ISBN: 978-0-9846726-0-8
Publisher: Parvati Press


Today, Norm Goldman Publisher & Editor of Bookpleasures.com is excited to have as our guests Traci L. Slatton and Sabin Howard, authors of The Art of Life.

Traci is a graduate of Yale and Columbia, and she also attended the Barbara Brennan School of Healing. She lives in Manhattan with her husband sculptor Sabin Howard, whose classical figures and love for Renaissance Italy inspired her historical novel Immortal. Her novel The Botticelli Affair is a contemporary romp through the art history byways of vampire lore, and Fallen is the first in the romantic After Trilogy set during the end times. Dancing In The Tabernacle is her first book of poetry; Piercing Time & Space is a non-fiction look at the meeting of science and spirit.

Sabin grew up surrounded by the visual splendor of Italy and the urban hotbed of New York City in the 60’s and 70’s. This dual upbringing is the basis of his vision to create classical art with a modern vision of self expression, and a timeless  adherence to classical form. He received his formal training from the Philadelphia College of Art (BA) in 1986 , and New York Academy of Art (MFA) in1995, and apprenticed in Rome under Paolo Carosone (1986-7). Howard returned to New York City where he taught at both of his alma maters for a total of sixteen years. The New York Times wrote : “Sabin Howard, a sculptor of immense talent, has created some of the last decade’s most substantive realistic sculpture. When viewing his works, visitors may be reminded of the time when Donatello and Rodin walked the earth.”

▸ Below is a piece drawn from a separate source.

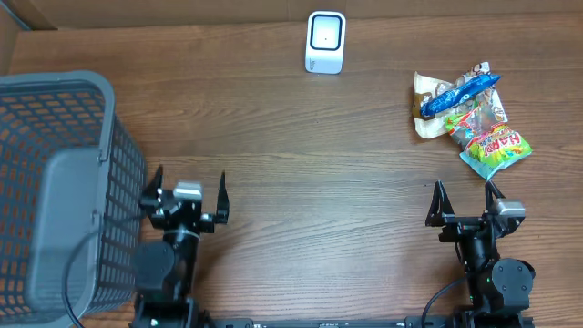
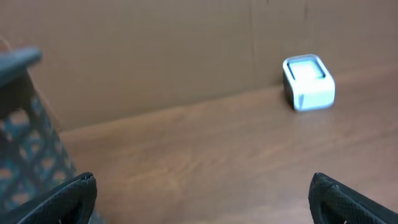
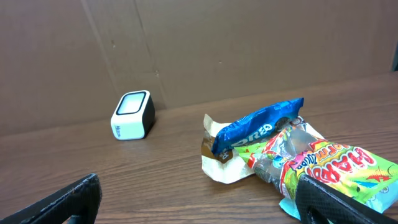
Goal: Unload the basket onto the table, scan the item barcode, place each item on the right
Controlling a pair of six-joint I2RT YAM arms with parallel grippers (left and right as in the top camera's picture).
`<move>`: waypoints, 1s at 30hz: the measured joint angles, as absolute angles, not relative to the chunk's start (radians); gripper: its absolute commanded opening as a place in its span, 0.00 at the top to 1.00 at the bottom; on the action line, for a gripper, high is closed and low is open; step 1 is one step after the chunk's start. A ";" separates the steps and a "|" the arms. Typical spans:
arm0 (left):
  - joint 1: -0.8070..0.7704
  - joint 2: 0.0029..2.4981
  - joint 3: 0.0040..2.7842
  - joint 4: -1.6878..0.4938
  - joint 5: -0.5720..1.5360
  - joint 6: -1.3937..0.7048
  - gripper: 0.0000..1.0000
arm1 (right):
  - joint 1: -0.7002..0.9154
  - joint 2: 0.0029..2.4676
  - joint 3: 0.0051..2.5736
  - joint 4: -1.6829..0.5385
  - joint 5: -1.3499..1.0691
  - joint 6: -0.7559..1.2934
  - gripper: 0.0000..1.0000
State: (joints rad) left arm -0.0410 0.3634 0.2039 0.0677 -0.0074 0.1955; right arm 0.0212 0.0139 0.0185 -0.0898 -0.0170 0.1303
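Two arms, overhead: left gripper [image 1: 187, 194] and right gripper [image 1: 466, 204] both spread wide, empty, low at the near edge.
Snack pile, overhead: blue Oreo pack [image 1: 458, 94] atop gummy bag [image 1: 495, 146], far right; scanner [image 1: 325, 42] far centre; basket [image 1: 55, 182] left.
Left wrist: scanner [image 2: 308, 83] ahead, fingertips [image 2: 71, 193] apart.
Right wrist: Oreo pack [image 3: 258, 124] just ahead; likely best to pinch its free end, barcode outward.

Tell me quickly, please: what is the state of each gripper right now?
Left gripper: open, holding nothing, beside the basket.
Right gripper: open, holding nothing, just short of the snack packets.
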 measured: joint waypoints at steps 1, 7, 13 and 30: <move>-0.036 0.327 0.177 0.050 -0.004 0.212 0.00 | 0.022 0.014 0.019 -0.090 -0.017 0.130 0.00; -0.031 0.148 0.074 -0.113 0.010 0.262 0.00 | 0.021 0.014 0.019 -0.090 -0.018 0.130 0.00; -0.031 0.041 0.046 -0.157 0.013 0.262 0.00 | 0.021 0.014 0.019 -0.089 -0.018 0.130 0.00; -0.030 0.015 0.045 -0.154 0.015 0.262 0.00 | 0.022 0.014 0.019 -0.090 -0.017 0.130 0.00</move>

He has received multiple commissions for large scale works including from the architect Michael Graves, and has been elected as a board member to the National Sculpture Society. This year after twenty- eight years of practicing art and over 40,000 hour of sculpting from life, Howard unveiled his newest work, APOLLO. Sabin Howard’s work is  a continuation of our rich art heritage. Apollo is about what it feels like to be human, while elevating the human spirit. It’s the celebration of the universe as seen in the body. It is not a piece to shock, but a piece that is shockingly beautiful. 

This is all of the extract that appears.